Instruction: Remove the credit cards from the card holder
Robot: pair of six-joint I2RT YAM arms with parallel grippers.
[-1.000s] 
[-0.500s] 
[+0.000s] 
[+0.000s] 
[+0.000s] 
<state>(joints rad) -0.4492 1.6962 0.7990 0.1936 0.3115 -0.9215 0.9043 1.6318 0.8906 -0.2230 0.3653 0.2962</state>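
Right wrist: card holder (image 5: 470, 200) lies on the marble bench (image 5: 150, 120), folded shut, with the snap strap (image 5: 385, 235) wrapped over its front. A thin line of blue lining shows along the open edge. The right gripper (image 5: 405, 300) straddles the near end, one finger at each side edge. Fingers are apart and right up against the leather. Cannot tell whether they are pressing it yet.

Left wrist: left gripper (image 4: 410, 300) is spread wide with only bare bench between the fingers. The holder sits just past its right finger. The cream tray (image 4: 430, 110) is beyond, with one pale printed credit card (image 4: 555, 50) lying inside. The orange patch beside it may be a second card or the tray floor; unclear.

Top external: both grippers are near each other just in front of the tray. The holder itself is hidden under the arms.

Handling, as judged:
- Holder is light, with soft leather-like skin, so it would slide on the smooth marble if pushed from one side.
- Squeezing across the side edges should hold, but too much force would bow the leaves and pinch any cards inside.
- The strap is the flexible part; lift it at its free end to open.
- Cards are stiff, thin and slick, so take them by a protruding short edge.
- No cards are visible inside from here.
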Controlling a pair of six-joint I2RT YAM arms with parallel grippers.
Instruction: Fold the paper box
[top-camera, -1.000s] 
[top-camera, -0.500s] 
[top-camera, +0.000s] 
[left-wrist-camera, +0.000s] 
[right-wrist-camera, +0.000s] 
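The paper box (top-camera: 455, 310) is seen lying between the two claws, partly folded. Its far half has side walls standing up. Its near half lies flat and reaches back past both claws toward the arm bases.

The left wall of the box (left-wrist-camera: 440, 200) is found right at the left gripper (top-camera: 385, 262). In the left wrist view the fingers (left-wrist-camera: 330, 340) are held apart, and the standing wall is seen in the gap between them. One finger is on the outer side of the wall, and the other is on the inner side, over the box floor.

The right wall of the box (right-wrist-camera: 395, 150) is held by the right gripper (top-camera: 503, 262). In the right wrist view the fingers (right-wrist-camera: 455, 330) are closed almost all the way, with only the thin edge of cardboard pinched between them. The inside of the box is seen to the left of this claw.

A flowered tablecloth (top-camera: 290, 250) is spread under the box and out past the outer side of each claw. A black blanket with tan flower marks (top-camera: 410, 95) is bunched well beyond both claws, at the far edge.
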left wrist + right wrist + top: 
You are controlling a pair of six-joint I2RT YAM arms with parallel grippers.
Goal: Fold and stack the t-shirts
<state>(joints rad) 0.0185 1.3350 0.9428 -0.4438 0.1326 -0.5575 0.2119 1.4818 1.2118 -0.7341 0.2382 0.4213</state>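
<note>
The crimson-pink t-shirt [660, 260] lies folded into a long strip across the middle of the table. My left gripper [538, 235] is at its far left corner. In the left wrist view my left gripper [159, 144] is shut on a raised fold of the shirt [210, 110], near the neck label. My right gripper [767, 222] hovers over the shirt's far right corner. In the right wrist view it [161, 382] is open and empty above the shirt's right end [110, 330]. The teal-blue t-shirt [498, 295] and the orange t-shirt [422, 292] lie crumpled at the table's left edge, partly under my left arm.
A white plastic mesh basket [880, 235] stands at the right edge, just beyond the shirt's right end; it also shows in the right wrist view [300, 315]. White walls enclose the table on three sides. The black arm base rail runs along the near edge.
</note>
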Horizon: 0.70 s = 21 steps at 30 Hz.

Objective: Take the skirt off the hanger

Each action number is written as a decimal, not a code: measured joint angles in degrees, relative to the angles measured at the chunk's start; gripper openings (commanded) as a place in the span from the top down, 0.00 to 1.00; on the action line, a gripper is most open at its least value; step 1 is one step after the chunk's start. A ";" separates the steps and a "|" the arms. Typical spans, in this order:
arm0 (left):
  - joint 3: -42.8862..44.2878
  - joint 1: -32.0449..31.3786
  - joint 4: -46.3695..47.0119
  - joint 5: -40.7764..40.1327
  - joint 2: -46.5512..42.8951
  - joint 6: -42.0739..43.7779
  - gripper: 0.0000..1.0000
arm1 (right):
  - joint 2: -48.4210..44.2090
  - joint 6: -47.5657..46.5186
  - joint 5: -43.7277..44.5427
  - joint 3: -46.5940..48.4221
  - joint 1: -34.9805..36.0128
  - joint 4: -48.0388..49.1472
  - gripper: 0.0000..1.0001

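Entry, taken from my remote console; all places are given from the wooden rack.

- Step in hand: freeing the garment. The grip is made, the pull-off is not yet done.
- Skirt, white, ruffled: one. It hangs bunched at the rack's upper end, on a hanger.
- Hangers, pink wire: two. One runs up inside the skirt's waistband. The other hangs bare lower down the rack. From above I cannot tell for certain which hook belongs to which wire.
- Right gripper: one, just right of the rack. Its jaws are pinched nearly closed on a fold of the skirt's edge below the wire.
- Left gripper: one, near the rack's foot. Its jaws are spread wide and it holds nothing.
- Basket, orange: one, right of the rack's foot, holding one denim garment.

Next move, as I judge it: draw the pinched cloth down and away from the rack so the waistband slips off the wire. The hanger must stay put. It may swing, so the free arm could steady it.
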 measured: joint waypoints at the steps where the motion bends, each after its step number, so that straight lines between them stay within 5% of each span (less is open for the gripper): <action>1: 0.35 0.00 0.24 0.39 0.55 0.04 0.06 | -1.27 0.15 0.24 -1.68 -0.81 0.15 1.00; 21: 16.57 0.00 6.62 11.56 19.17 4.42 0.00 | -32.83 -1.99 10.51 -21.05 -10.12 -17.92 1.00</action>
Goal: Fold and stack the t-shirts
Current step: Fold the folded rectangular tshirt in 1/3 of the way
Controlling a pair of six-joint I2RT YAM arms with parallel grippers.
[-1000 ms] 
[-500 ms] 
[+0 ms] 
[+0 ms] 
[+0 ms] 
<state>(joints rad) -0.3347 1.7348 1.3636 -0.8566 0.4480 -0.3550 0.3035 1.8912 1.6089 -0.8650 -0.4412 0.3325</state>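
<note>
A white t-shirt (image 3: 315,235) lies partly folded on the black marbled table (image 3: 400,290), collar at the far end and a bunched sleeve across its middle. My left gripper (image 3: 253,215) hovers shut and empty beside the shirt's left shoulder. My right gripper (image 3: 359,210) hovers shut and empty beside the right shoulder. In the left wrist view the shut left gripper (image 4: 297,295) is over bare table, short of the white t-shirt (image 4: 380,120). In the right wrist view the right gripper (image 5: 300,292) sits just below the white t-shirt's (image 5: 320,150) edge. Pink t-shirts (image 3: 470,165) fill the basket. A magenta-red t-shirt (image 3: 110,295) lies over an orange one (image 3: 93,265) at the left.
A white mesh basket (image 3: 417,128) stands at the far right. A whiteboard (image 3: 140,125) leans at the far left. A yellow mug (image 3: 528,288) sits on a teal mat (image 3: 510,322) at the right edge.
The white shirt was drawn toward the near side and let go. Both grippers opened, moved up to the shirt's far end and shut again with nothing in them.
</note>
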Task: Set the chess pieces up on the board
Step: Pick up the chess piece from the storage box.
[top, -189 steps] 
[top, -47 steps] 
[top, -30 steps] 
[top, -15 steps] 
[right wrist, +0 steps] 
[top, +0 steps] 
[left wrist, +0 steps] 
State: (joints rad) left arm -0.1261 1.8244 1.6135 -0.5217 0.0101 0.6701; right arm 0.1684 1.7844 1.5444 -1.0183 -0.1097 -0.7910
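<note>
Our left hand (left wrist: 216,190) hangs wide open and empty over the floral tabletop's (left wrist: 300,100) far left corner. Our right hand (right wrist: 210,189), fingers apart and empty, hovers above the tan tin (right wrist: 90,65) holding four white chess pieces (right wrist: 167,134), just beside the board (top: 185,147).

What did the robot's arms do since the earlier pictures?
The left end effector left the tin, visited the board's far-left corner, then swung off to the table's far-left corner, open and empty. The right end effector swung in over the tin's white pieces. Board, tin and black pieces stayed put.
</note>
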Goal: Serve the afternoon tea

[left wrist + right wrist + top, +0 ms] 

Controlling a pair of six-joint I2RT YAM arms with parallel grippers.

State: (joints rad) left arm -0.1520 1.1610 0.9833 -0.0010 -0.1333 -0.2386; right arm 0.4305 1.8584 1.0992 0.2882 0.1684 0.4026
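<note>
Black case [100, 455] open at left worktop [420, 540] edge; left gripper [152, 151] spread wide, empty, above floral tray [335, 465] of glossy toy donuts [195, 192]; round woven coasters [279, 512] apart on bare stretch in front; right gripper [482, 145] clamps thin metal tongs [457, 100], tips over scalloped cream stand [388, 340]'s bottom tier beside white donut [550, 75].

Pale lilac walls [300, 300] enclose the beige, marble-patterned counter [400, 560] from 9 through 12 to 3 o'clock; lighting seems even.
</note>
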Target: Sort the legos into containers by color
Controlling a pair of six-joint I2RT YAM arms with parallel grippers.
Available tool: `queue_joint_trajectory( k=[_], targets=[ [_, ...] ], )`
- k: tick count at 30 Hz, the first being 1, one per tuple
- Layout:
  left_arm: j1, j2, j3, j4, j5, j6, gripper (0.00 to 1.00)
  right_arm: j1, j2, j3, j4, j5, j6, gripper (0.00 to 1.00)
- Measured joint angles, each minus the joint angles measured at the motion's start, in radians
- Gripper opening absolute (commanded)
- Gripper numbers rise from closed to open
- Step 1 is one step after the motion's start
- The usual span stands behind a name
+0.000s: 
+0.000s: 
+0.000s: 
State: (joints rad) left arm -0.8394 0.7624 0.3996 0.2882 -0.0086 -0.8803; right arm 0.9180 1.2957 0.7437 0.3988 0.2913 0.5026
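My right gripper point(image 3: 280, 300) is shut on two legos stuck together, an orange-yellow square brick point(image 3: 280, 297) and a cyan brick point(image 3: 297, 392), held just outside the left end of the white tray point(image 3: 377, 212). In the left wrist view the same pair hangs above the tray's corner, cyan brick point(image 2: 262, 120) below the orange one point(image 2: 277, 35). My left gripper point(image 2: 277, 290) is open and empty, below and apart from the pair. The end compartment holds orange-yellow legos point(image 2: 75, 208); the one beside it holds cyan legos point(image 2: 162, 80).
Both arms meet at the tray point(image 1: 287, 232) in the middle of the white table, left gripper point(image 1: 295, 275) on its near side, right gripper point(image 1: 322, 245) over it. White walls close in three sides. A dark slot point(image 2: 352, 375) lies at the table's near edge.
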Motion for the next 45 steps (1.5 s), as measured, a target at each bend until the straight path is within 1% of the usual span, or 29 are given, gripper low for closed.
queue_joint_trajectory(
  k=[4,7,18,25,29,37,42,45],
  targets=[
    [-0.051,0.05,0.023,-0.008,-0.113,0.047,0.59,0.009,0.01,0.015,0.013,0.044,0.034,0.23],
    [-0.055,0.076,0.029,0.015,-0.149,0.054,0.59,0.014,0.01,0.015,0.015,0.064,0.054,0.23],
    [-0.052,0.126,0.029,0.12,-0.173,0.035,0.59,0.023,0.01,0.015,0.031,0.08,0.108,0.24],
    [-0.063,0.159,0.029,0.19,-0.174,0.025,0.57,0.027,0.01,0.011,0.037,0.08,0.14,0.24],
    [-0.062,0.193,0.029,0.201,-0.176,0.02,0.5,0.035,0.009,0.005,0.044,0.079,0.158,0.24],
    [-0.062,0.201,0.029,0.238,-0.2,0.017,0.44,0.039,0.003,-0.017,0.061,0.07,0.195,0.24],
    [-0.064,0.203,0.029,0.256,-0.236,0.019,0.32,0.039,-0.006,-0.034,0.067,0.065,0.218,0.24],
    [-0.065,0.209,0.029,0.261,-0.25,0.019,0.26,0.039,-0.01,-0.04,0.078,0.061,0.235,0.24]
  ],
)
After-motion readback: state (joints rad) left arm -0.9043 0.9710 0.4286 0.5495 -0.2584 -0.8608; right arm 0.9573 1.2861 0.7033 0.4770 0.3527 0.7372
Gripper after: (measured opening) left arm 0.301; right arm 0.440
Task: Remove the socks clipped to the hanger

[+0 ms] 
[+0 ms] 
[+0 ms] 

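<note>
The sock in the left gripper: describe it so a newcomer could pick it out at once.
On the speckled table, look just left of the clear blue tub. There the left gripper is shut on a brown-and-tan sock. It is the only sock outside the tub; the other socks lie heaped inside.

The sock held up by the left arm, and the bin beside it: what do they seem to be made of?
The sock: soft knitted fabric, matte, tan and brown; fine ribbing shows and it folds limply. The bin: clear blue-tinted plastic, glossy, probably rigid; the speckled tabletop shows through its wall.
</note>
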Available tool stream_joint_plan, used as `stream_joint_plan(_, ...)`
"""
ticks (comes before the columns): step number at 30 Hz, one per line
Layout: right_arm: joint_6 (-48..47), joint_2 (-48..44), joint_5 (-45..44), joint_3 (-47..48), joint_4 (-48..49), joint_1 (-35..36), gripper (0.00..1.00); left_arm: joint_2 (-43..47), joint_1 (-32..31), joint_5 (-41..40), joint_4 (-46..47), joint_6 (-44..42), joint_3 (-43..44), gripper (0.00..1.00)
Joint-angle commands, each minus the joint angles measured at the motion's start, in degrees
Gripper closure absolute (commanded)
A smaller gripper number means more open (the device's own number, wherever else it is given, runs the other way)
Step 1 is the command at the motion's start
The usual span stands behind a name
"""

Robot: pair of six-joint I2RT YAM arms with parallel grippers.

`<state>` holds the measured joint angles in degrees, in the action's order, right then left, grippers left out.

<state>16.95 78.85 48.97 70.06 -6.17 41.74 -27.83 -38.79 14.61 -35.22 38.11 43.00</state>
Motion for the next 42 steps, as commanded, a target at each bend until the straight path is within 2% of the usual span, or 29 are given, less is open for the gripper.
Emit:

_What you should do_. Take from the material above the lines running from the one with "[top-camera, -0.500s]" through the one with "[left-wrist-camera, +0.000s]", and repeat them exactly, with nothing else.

_Solution for this task_.
[top-camera, -0.500s] 
[top-camera, +0.000s] 
[left-wrist-camera, +0.000s] 

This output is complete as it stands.